Billy: I don't know what he gave you, but you look radiant.

Gilly: It's probably psychological, but I do feel at the top of my form.

Billy: If you'll allow me to say so, dear, your form has always been tops.

Gilly: Why, thank you, kind sir. You are a sweetie, today.

Billy: It's just my natural charm, hon. But seriously, I've always admired your ability to keep in shape.

Gilly: Well, I think it's very important for people to stay in condition. I mean, I can't see physical conditioning as an end in itself, but certainly the body does house the brain, and it pays to be healthy.

Billy: Of course, there are some people who have natural physiques.

Gilly: Yes, some athletes are like that.

Billy: That's true. But there are others who go to pot the minute they stop training. For instance, there's nothing sadder than an ex-prizefighter who lets himself get flat. Some of them turn into balloons.

Gilly: That's a shame when it happens, because I think some fighters have the best builds of all. You know, the ones with the broad shoulders and the muscular arms who taper down into narrow waists.

Billy: I remember when I had a narrow waist.

Gilly: Well, it's still quite slim, dear, thanks to all that squash and tennis you play.

Billy: Now, it's my turn to thank you.

Gilly: Also, there's something so reassuring about a strongly built man.

Billy: Really?

Gilly: Yes, I think there's a wonderfully masculine quality in thick biceps.

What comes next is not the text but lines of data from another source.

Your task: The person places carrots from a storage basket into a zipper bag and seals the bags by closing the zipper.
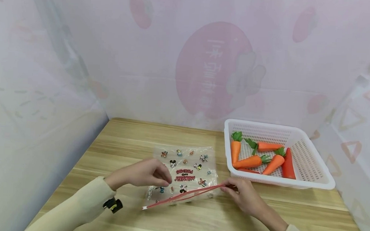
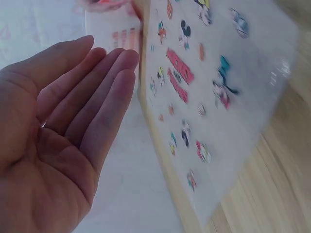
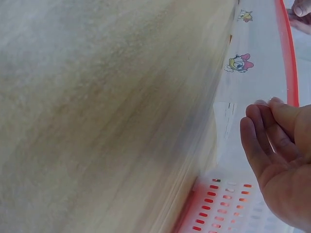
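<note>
A clear zip bag printed with cartoon figures and red lettering lies on the wooden table, its red-edged mouth facing the person and slightly parted. At the right end of that red edge, my right hand pinches the bag between thumb and fingers; the right wrist view shows the same hand at the red strip. My left hand hovers over the bag's left part, holding nothing. In the left wrist view this hand has its fingers extended and slightly bent, apart from the bag.
A white perforated basket stands at the back right, holding several orange carrots with green tops and a red pepper-like piece. Pale printed curtains enclose the wooden table at the back and sides.
</note>
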Action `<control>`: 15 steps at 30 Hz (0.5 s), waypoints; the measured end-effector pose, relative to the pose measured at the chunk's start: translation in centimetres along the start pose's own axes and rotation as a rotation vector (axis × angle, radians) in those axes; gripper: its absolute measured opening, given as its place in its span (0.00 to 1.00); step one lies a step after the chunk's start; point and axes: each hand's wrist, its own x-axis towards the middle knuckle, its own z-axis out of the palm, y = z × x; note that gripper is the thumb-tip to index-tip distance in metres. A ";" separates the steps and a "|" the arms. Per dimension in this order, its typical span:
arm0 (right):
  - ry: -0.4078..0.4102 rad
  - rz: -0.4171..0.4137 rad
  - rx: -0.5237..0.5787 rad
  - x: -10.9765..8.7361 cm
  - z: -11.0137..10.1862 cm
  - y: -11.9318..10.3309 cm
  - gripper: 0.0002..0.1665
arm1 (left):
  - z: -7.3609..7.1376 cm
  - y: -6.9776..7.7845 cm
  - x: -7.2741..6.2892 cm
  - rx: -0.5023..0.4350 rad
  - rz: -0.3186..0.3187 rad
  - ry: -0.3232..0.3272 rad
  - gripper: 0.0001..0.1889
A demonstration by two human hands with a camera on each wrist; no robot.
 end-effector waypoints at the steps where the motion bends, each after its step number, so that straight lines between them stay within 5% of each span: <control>1: -0.003 0.003 0.006 0.0 -0.1 0.0 0.02 | 0.3 0.3 0.6 0.004 0.006 -0.004 0.06; 8: -0.028 0.014 0.019 0.0 -0.3 -0.1 0.02 | 2.3 1.5 3.8 0.021 -0.011 -0.016 0.06; 15: -0.026 -0.003 0.025 0.2 -0.1 -0.2 0.03 | 4.0 1.2 4.4 -0.003 -0.044 -0.033 0.03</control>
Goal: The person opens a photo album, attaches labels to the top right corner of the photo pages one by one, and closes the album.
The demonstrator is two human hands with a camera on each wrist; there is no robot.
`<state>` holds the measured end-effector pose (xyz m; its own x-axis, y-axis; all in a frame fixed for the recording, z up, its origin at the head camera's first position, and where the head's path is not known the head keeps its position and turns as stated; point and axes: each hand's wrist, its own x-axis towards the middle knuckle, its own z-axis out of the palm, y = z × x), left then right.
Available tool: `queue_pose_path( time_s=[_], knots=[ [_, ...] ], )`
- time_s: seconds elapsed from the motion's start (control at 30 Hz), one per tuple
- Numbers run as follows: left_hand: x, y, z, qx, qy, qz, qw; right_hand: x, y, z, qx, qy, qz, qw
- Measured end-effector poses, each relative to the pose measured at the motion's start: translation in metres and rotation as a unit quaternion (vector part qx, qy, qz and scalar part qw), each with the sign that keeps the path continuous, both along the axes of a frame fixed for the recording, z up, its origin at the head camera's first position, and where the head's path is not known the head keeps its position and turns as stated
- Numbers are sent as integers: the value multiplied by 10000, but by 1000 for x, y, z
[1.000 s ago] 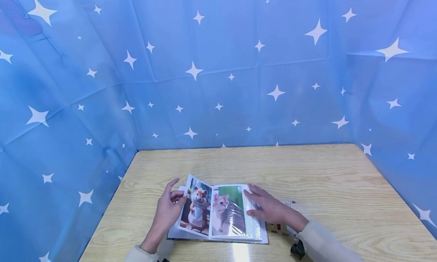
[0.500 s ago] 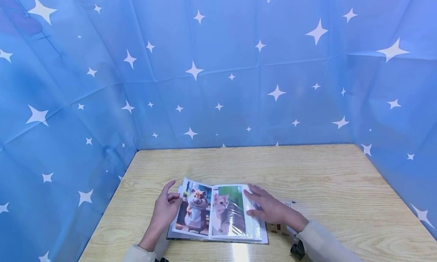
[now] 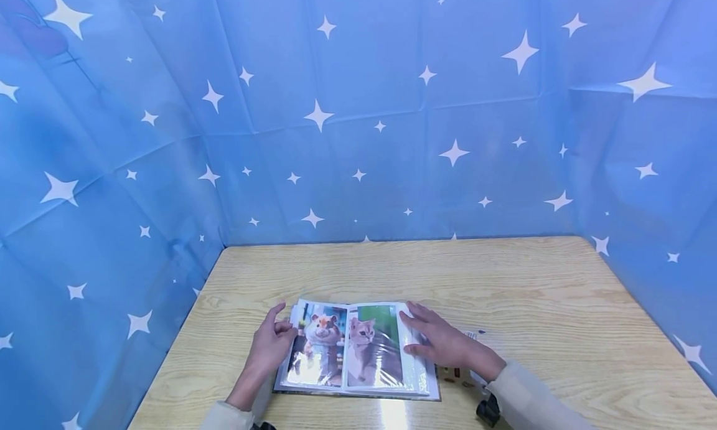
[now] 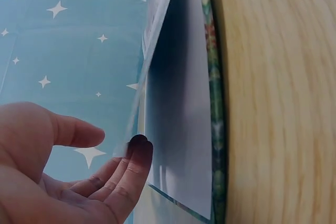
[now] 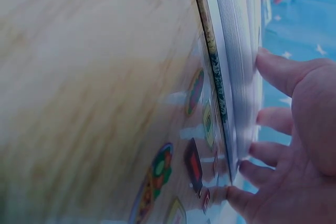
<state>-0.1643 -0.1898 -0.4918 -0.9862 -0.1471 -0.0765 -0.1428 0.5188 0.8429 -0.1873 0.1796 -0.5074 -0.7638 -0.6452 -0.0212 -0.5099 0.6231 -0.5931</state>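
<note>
A photo album [image 3: 358,394] lies spread on the table, with a hamster picture [image 3: 318,346] on its left page and a cat picture [image 3: 376,346] on its right. My left hand [image 3: 271,343] is at the outer edge of the left page [image 4: 157,35]. In the left wrist view its fingers [image 4: 131,174] are beneath the slightly raised page edge, touching it, while the thumb stands apart above. My right hand [image 3: 442,340] rests on the right page, fingers spread and nearly straight. In the right wrist view its fingertips lie along the stacked pages [image 5: 241,66].
Partly under the right forearm lies a clear sheet of colourful stickers [image 5: 193,166], just right of the album. The wooden table [image 3: 504,280] meets a blue star-patterned curtain [image 3: 381,181] at the back and sides. Glare lies on the table in front of the album.
The left page with the hamster picture has come down to the left from a steep tilt to nearly flat. My left hand moved slightly left and down with it. My right hand stayed put.
</note>
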Motion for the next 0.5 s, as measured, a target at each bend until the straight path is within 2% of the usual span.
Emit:
queue_pose_path(
  time_s=[0.2, 0.5],
  knots=[
    [-1, -3, -3, -51, -106, -95, 9999, -1, 0, 0, -17, -29, -16, 10000],
    [-3, -4, -6, -101, -190, -42, 9998, 0, 0, 1, -36, -47, -32, 10000]
  ],
)
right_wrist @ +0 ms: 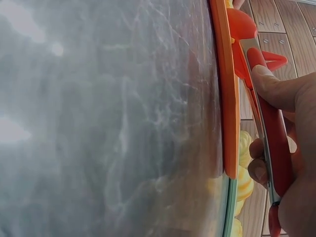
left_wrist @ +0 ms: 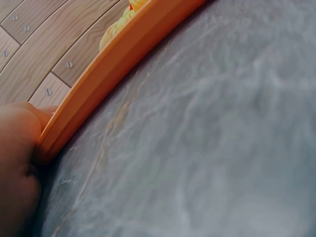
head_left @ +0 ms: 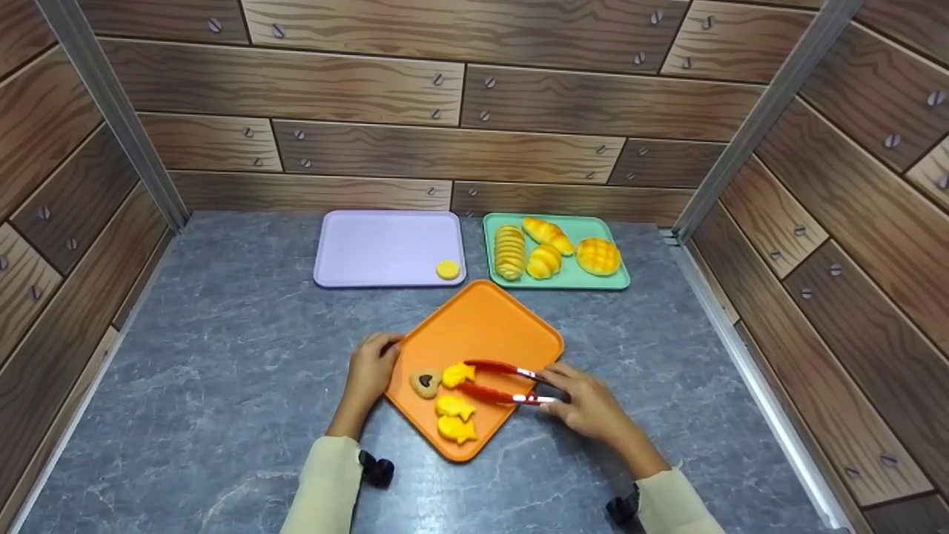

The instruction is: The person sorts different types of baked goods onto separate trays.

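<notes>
An orange tray (head_left: 489,319) lies turned cornerwise in the middle of the table. My left hand (head_left: 371,367) grips its left corner; in the left wrist view the hand (left_wrist: 17,158) is at that rim, its fingers partly hidden. In my right hand (head_left: 589,404) are red tongs (head_left: 493,394), also seen close up in the right wrist view, the tongs (right_wrist: 276,148) under my thumb. Their tips lie either side of a yellow fish-shaped piece (head_left: 455,374); whether they squeeze it I cannot tell. Two more yellow fish-shaped pieces (head_left: 454,406) and a heart-centred cookie (head_left: 425,383) lie beside it.
Behind stands a lilac tray (head_left: 385,248) with a round yellow piece (head_left: 448,269) in its front right corner. To its right, a green tray (head_left: 574,282) bears several breads, among them a long ridged loaf (head_left: 509,252) and a round bun (head_left: 597,256). Wood-patterned walls (head_left: 371,89) enclose the table.
</notes>
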A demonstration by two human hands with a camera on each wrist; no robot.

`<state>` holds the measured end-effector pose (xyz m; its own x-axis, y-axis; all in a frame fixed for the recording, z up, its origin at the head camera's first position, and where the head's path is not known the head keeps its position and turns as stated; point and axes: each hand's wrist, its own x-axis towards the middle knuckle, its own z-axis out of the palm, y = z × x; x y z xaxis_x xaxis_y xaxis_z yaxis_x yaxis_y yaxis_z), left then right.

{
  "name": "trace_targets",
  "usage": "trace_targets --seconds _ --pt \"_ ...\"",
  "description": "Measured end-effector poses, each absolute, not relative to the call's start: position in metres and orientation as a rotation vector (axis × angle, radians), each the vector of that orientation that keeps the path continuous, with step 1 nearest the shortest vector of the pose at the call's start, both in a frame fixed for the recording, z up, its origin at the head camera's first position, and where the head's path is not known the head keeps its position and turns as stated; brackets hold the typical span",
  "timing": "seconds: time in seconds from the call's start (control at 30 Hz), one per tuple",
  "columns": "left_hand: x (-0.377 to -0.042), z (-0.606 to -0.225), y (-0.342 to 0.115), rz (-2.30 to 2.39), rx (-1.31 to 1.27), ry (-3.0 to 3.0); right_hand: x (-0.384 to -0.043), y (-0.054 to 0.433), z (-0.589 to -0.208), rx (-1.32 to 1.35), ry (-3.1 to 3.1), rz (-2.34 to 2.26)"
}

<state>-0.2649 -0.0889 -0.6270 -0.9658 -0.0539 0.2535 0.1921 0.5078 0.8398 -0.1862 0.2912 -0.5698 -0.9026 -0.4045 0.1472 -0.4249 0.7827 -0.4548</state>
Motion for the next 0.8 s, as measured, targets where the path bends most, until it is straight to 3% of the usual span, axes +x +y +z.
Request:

Billy: But seriously, don't you think women are more interested in a man's mind than in his muscles? Don't you think they're more concerned about his… uhm, personality, his intelligence?

Gilly: Certainly, over the long haul. But it doesn't hurt if he looks good, too. There's nothing worse than spindly shoulders and a potbelly. I'm half-kidding, of course, but muscle men are quite stimulating. After all, it's the same the other way around. What about pin-ups? And you can't tell me that a man who meets a girl with a figure like Sophia Loren's for the first time is thinking about her brain.

Billy: I'll have to admit you have a point, there.

Gilly: So it's the same with a woman. I mean you might not want to spend your life with Hercules, but you wouldn't mind watching him lift weights. Or something. Billy: Let's watch that something.

Gilly: Oh Billy, you're awful.

Billy: Actually, I'll settle for watching Sophia Loren model bikinis.

Gilly: Right. The body beautiful in action. I think every woman enjoys watching a Pancho Gonzales playing tennis. Or a Cassius Clay boxing. I think prize fighters are especially exciting. All that concentrated violence. They're so direct. So beautifully brutal.

Billy: I know what you mean. It's like watching Billy Blake play squash.

Gilly: That's pure poetry, dear.

Billy: You do know the way to a man's ego, hon. Gilly: And don't forget his biceps.